**WHAT YOU SHOULD DO**
Your reply should be the complete data, reproduced exactly.

↓

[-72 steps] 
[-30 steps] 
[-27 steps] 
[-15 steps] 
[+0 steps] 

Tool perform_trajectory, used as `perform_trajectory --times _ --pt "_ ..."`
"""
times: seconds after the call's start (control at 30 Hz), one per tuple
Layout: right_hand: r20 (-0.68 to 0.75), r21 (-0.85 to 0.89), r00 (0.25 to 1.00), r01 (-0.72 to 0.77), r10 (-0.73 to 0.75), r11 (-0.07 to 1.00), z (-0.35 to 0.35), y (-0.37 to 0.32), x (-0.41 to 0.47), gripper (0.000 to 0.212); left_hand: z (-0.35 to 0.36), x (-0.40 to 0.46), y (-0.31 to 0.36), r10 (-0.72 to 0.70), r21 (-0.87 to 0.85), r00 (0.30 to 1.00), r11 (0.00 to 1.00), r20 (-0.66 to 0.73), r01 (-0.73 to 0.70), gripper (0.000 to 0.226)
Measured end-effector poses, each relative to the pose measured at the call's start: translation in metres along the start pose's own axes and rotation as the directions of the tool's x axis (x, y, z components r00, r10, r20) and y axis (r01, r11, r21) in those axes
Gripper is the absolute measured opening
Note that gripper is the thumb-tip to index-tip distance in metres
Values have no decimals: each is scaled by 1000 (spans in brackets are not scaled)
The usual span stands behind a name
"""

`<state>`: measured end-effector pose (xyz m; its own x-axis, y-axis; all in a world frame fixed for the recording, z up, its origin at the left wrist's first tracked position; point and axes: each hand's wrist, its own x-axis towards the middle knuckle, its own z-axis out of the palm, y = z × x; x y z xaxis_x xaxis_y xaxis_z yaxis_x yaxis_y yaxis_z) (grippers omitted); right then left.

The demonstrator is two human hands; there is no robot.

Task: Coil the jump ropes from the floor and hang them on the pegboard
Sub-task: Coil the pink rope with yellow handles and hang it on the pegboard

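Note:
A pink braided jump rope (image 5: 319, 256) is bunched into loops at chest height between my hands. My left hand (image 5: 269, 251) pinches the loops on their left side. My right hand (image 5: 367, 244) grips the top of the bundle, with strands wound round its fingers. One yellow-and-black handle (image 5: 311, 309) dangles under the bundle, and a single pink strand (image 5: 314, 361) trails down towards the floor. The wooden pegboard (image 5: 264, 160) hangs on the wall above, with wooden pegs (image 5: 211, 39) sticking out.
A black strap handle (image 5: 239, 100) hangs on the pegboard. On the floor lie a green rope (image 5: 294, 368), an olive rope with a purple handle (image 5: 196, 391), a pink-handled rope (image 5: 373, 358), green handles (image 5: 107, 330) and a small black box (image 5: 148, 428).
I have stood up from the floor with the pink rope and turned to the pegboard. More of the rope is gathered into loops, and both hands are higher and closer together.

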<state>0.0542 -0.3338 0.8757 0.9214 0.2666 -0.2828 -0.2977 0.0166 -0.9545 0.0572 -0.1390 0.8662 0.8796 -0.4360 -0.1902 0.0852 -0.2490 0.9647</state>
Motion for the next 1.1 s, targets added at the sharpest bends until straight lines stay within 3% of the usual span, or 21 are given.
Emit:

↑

**WRITTEN ANSWER**
[-72 steps] 
[-30 steps] 
[-27 steps] 
[-15 steps] 
[+0 steps] 

Tool perform_trajectory, used as `perform_trajectory --times _ --pt "_ ..."`
"""
times: seconds after the call's start (control at 30 Hz), one per tuple
Layout: right_hand: r20 (-0.68 to 0.75), r21 (-0.85 to 0.89), r00 (0.25 to 1.00), r01 (-0.72 to 0.77), r10 (-0.73 to 0.75), r11 (-0.07 to 1.00), z (-0.35 to 0.35), y (-0.37 to 0.32), x (-0.41 to 0.47), gripper (0.000 to 0.212); left_hand: z (-0.35 to 0.36), x (-0.40 to 0.46), y (-0.31 to 0.36), r10 (-0.72 to 0.70), r21 (-0.87 to 0.85), r00 (0.30 to 1.00), r11 (0.00 to 1.00), r20 (-0.66 to 0.73), r01 (-0.73 to 0.70), gripper (0.000 to 0.226)
Measured end-effector poses, each relative to the pose measured at the call's start: translation in metres along the start pose's own axes and rotation as the directions of the tool's x axis (x, y, z components r00, r10, r20) and y axis (r01, r11, r21) in those axes
Gripper is the absolute measured opening
Note that gripper is the thumb-tip to index-tip distance in metres
Values have no decimals: each is scaled by 1000 (spans in brackets are not scaled)
The usual span stands behind a name
"""

`<state>`: measured end-effector pose (xyz m; its own x-axis, y-axis; all in a world frame fixed for the recording, z up, its origin at the left wrist's first tracked position; point and axes: each hand's wrist, its own x-axis towards the middle knuckle, its own z-axis out of the palm, y = z × x; x y z xaxis_x xaxis_y xaxis_z yaxis_x yaxis_y yaxis_z) (grippers omitted); right then left.

The demonstrator is two human hands; there is no robot.

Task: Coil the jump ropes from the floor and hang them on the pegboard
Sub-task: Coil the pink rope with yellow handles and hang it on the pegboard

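Note:
A pink braided jump rope (image 5: 319, 256) is bunched into loops at chest height between my hands. My left hand (image 5: 269, 251) pinches the loops on their left side. My right hand (image 5: 367, 244) grips the top of the bundle, with strands wound round its fingers. One yellow-and-black handle (image 5: 311, 309) dangles under the bundle, and a single pink strand (image 5: 314, 361) trails down towards the floor. The wooden pegboard (image 5: 264, 160) hangs on the wall above, with wooden pegs (image 5: 211, 39) sticking out.
A black strap handle (image 5: 239, 100) hangs on the pegboard. On the floor lie a green rope (image 5: 294, 368), an olive rope with a purple handle (image 5: 196, 391), a pink-handled rope (image 5: 373, 358), green handles (image 5: 107, 330) and a small black box (image 5: 148, 428).
I have stood up from the floor with the pink rope and turned to the pegboard. More of the rope is gathered into loops, and both hands are higher and closer together.
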
<state>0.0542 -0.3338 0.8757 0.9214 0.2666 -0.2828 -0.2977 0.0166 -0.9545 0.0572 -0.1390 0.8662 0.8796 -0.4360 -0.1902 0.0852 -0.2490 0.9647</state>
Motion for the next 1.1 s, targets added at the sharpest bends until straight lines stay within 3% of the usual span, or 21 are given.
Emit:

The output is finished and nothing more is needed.